Baca Juga: SOTK Baru Berlaku 2026, Pemprov NTB Job Fit Kepala OPD
Ditambah kendaraan pejabat pendukung eselon III dan IV, total realistis penghematan dari pos ini diklaim mencapai Rp 5-8 miliar per tahun.
Komponen terbesar menurut Pemprov NTB adalah penghematan akibat program yang tumpang tindih atau efisiensi tugas dan fungsi (tusi).
Khalik menegaskan, sebelum SOTK, banyak program mirip antar OPD, kegiatan saling overlap, koordinasi berlapis, dan output tidak selalu sinkron. Setelah penggabungan, satu isu ditangani satu OPD, bukan dua atau tiga.
Jika total belanja OPD hasil penggabungan mencapai Rp 1,5–2 triliun, maka efisiensi 5 persen saja sudah menghasilkan Rp 75–100 miliar per tahun. Angka itu berasal dari penghapusan duplikasi program dan kegiatan.
Selain itu, Pemprov NTB juga menilai struktur yang lebih ramping menurunkan biaya koordinasi dan mempercepat pengambilan keputusan.
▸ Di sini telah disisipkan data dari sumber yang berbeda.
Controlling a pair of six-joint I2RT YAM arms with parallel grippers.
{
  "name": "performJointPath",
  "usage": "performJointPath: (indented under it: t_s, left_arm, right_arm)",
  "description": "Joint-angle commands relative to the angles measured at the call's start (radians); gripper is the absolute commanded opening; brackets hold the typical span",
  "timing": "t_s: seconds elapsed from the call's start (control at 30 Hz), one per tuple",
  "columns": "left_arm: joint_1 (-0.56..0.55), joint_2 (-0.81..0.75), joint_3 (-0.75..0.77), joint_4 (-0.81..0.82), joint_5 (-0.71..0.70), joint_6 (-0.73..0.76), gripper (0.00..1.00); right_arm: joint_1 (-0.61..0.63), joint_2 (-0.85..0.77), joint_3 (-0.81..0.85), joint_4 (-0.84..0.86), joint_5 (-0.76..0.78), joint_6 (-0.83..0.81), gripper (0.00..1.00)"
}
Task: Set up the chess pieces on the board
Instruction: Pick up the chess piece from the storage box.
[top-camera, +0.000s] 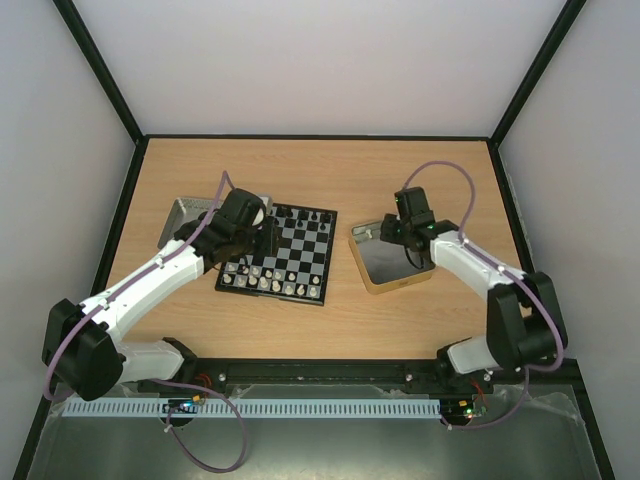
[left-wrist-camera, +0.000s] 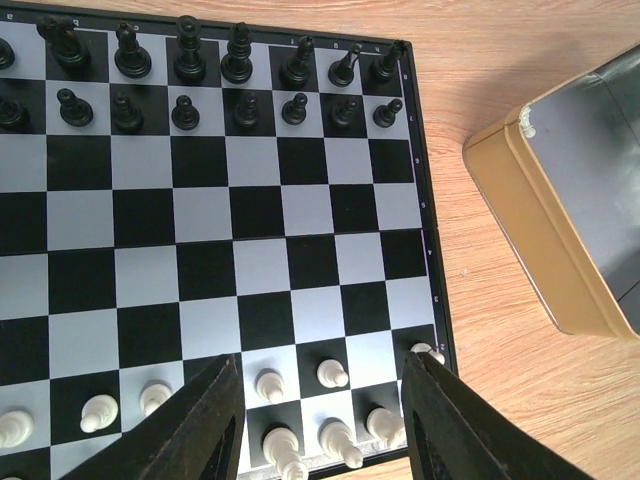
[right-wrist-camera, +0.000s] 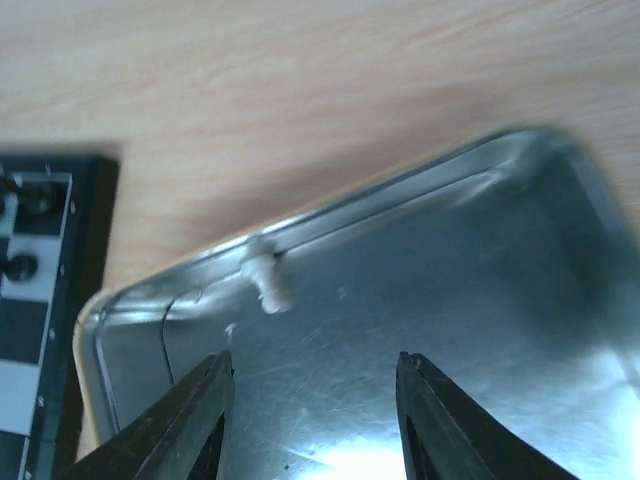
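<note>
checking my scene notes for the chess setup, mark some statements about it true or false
1. The black pieces stand in two rows at one edge of the board. True.
2. The right gripper holds a white piece. False: its jaws are apart and empty above the tin.
3. A white piece lies inside the tin against its wall. True.
4. The left gripper hangs over the tin. False: it is over the board's white end.

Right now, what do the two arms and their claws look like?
The left arm and right arm have white shells with black joints, and a purple cable loops along each. The left claw and right claw each have two plain black tapering fingers.
</note>
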Motion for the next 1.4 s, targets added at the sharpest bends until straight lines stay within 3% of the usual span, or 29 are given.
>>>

Dengan struktur lebih sederhana, rapat lintas OPD berkurang, proses birokrasi lebih pendek, keputusan lebih cepat, dan pelaksanaan program lebih tepat sasaran.
Kendati sulit dihitung langsung dalam rupiah, Pemprov NTB memperkirakan dampak fiskal tidak langsung berada pada kisaran Rp 5–10 miliar per tahun.
Berdasarkan akumulasi berbagai komponen tersebut, Pemprov NTB menyimpulkan estimasi konservatif penghematan per tahun berada pada kisaran Rp 165–Rp 200 miliar.
Rincian rekapitulasi itu meliputi: belanja pegawai dan TPP sebesar Rp 10–15 miliar. Operasional OPD sebesar Rp 60 miliar. Gedung dan sarpras di angka Rp 15 miliar.
Kendaraan dan BBM menyentuh Rp 5–8 miliar. Efisiensi program/tusi sebesar Rp 75–100 miliar, serta efisiensi koordinasi mencapai Rp 5–10 miliar.
“Angka Rp 200 miliar bukan klaim tunggal dari satu pos anggaran, melainkan hasil akumulasi berbagai komponen penghematan akibat perampingan OPD dan penyederhanaan struktur,” tegas Khalik.
Dalam penjelasan itu, Pemprov NTB juga menilai bahwa angka Rp 1,5 miliar yang beredar hanya menghitung selisih belanja pejabat struktural, sehingga dianggap tidak mencerminkan dampak fiskal SOTK secara menyeluruh.
"Angka Rp 1,5 miliar yang beredar hanya menghitung selisih belanja pejabat struktural, sehingga tidak mencerminkan dampak fiskal SOTK secara menyeluruh, sebagaimana yang dihitung bersama Kepala BKAD Pak Nursalim, pungkasnya.